Above board
Further to the article at Journal, February 2011, 54, the Government confirmed on 30 March 2011 that the Bribery Act 2010 will come into force on 1 July 2011. The announcement was accompanied by the Government’s finalised guidance on adequate procedures (“the Final Guidance”), which applies across the UK, along with non-statutory “quick start” guidance. Also on 30 March 2011, the Serious Fraud Office (SFO) and the Director of Public Prosecutions (DPP) issued their joint guidance on how they will exercise their prosecutorial discretion in enforcing the Act in England & Wales.
This article will assess the Final Guidance and its impact on the issue of “adequate procedures”. It will also highlight the potential impact of the Act on the Scottish legal profession and other professional advisers, and what law firms may need to consider going forward.

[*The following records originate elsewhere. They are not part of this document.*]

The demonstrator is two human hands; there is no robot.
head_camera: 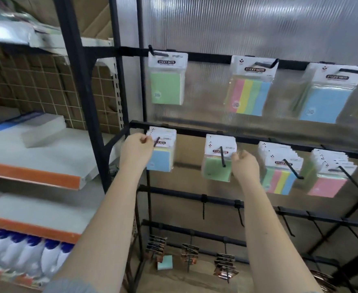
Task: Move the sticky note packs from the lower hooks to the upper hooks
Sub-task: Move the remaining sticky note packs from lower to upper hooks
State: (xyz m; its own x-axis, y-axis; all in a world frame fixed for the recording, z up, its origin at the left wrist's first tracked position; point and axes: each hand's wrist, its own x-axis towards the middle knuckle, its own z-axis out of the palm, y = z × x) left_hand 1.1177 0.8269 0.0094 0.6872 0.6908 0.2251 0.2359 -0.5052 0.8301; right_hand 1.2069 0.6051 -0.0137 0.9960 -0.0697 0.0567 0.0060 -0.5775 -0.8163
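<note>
Lower row, pick-up step. Blue pack stack (162,151) on the leftmost lower hook (156,141) is pinched at its header by the left hand (137,148). Green pack stack (218,159) is gripped at its edge by the right hand (245,166). Next, judged: front packs slid off the hooks, lifted to the upper hooks (156,52).

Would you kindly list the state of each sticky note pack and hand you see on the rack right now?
Green pack: hanging on an upper hook.
Striped pack: hanging on an upper hook.
Blue pack: hanging on an upper hook.
Lower blue packs: on their hook, header pinched by left hand.
Lower green packs: on their hook, right hand at their edge, grip unclear.
Lower striped packs: hanging, untouched.
Lower pink packs: hanging, untouched.
</note>
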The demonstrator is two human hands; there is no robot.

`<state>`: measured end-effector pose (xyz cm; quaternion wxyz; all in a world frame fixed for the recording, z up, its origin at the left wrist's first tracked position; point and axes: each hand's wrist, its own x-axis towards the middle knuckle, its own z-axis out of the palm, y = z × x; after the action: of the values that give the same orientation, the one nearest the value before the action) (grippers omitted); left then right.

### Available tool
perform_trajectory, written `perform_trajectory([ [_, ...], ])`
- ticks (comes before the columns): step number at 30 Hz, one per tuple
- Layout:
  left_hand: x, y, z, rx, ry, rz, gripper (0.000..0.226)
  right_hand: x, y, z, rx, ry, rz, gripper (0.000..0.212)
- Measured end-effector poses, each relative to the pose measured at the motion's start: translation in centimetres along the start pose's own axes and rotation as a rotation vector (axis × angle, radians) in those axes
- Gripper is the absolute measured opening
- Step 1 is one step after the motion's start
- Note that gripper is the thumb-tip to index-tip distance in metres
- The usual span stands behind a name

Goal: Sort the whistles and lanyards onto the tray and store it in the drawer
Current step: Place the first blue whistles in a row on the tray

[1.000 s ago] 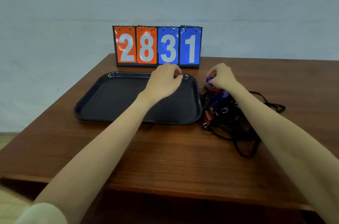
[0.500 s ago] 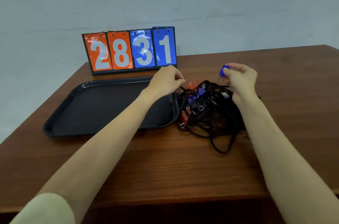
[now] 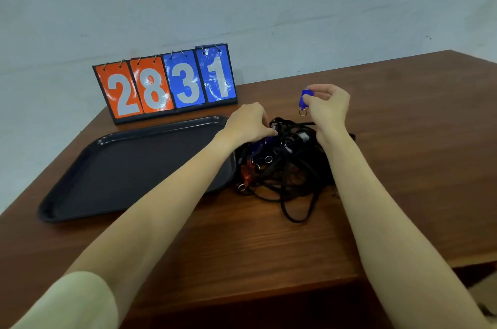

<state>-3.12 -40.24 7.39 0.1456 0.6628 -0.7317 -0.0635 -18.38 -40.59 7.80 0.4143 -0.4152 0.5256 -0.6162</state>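
Observation:
A dark tray (image 3: 121, 167) lies on the left of the wooden table with nothing on it. Right of it sits a tangled pile of black lanyards (image 3: 290, 167) with whistles mixed in, among them a red whistle (image 3: 246, 171) and a blue one (image 3: 259, 144). My right hand (image 3: 326, 106) pinches a blue whistle (image 3: 304, 100) with a small metal ring, lifted above the pile's far side. My left hand (image 3: 248, 122) reaches into the near-left top of the pile, fingers curled at a lanyard clip; what they hold is hidden.
A flip scoreboard (image 3: 166, 83) reading 2831 stands behind the tray by the wall. The table's (image 3: 269, 242) front edge runs close to me, and its right corner drops off at the lower right.
The view swung right and tilted. My right hand lifted the blue whistle up off the pile. My left hand moved from the tray's far corner onto the lanyard pile.

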Motion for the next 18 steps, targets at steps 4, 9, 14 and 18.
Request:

Finally, it will seek to highlight measures that the Crown Office may consider to assist Scottish commercial organisations, the public sector and individuals to assess their risk and stay on the right side of the law.
The importance of adequate procedures
By way of recap, the issue of adequate procedures is a critical issue for “a relevant commercial organisation”, which under s 7 of the Act can face prosecution for failing to prevent bribery by an “associated person”. It will be a defence for a commercial organisation to show that it had adequate procedures in place to prevent unlawful conduct.
The Final Guidance (buttressed by the SFO/DPP Guidance) is more prescriptive than the draft of September 2010. It provides a greater number of illustrative case studies (11 rather than five), and does, as noted below, seek to provide more concrete guidance to businesses on certain key areas of concern.
As with the draft guidance, adequate procedures are to be based on six guiding principles, but these have been articulated in a more user-friendly manner. Most importantly, the Final Guidance stresses in principle 1 that while anti-bribery procedures are to be clear, practical, accessible, effectively implemented and enforced, they are also to be proportionate to the bribery risks faced. Indeed, proportionality is viewed as the “core principle” to be applied in considering adequate procedures and is a concept that permeates the guidance, reflecting in turn a clear governmental endorsement of a risk-based approach to managing bribery risks.
The other five principles can be summarised as follows and do not come as any great surprise:
- There should be top-level commitment to anti-bribery measures, fostering a culture within the organisation in which bribery is never acceptable.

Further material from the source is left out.